Par leur localisation comme par leurs objectifs, les festivités de cet été font écho aux toutes premières rencontres anarchistes abritées par Saint-Imier, il y a un siècle et demi. Les 15 et 16 septembre 1872, le village helvétique fut ainsi le théâtre d’un événement dont la portée historique échappa certainement à la plupart de ses habitants : les délégués des fédérations de travailleurs d’Angleterre, d’Espagne, de France, d’Italie, de Russie et de Suisse s’y réunirent en congrès afin de refonder l’Association internationale des travailleurs (AIT), créée en septembre 1864 à Londres et entrée dans l’histoire sous le nom de Première Internationale (3). Dans l’esprit des organisateurs, il s’agissait de revenir aux sources de la première esquisse de rassemblement mondial de la classe ouvrière. La création de l’AIT répondait à la volonté d’émanciper les travailleurs au-delà des frontières, mais également de laisser les compétences d’organisation et de décision aux mains des instances locales. Pour être offensive, l’Internationale jugeait devoir se fonder sur l’autonomie et le fédéralisme afin de s’adapter aux réalités du terrain. Les délégations de compétences à une instance supérieure ne devaient être envisagées qu’en ultime recours.

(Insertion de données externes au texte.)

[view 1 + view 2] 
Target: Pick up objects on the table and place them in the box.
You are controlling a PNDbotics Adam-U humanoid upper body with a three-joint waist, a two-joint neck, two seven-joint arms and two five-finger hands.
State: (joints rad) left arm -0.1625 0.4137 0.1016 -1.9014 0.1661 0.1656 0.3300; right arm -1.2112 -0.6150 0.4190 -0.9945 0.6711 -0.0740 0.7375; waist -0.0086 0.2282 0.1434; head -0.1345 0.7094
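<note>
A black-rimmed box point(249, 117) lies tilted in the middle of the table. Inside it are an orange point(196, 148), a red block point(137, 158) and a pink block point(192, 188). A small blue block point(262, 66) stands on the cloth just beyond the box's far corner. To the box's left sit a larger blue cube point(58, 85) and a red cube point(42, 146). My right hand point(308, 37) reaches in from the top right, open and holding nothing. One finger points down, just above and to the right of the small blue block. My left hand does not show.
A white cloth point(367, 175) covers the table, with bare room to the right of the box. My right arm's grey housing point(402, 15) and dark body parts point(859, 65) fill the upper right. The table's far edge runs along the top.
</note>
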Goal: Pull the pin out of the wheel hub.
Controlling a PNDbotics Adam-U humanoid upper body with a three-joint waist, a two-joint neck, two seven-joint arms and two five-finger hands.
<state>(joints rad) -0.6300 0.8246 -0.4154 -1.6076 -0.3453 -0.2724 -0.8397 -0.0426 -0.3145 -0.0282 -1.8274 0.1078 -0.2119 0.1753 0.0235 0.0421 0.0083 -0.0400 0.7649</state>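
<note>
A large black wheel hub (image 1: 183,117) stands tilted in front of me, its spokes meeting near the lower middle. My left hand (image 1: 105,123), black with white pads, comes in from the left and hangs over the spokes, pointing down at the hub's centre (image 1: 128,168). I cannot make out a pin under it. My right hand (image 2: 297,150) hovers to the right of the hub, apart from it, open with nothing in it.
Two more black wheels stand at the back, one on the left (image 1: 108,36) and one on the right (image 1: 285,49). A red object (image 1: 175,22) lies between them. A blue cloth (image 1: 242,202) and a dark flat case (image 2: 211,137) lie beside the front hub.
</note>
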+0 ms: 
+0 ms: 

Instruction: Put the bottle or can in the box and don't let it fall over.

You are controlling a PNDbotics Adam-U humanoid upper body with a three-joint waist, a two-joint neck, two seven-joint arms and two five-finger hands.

Le « congrès de l’Internationale antiautoritaire » de 1872 et, avec lui, Saint-Imier occupent sans conteste une place centrale dans la mémoire collective des anarchistes, d’autant que Mikhaïl Bakounine, grande figure révolutionnaire russe disposant d’un vaste réseau en Europe (4), y fut présent. Certains considèrent même l’agglomération suisse comme le berceau de ce courant intellectuel et politique, dont les quatre résolutions, adoptées à l’issue du premier congrès, formeraient en quelque sorte la charte fondamentale. Par la suite, l’anarchisme s’illustra par la florissante diversité de ses positions et de ses formes d’action. Les deux premières résolutions proposaient une sorte d’analyse de situation appliquée à l’Internationale, et fixaient le cap à atteindre. Selon les premiers anarchistes, les souffrances du monde en 1872 étaient largement imputables aux principes autoritaires et aux acteurs qui les mettaient en œuvre, en premier lieu le patronat capitaliste, l’Église et l’État. À ce stade encore précoce de leur histoire, les anarchistes s’élevaient aussi contre ce qu’ils percevaient comme étant des tendances autoritaires dans l’œuvre et l’action de Karl Marx ainsi qu’au sein même du secrétariat général de l’AIT. C’est d’ailleurs par opposition à ce secrétariat que le « pacte d’amitié, de solidarité et de défense mutuelle entre les fédérations libres » fut proclamé dans la deuxième résolution. Les résolutions trois et quatre précisaient, quant à elles, les formes d’organisation et de lutte à suivre en vue de combattre l’autorité sous toutes ses expressions.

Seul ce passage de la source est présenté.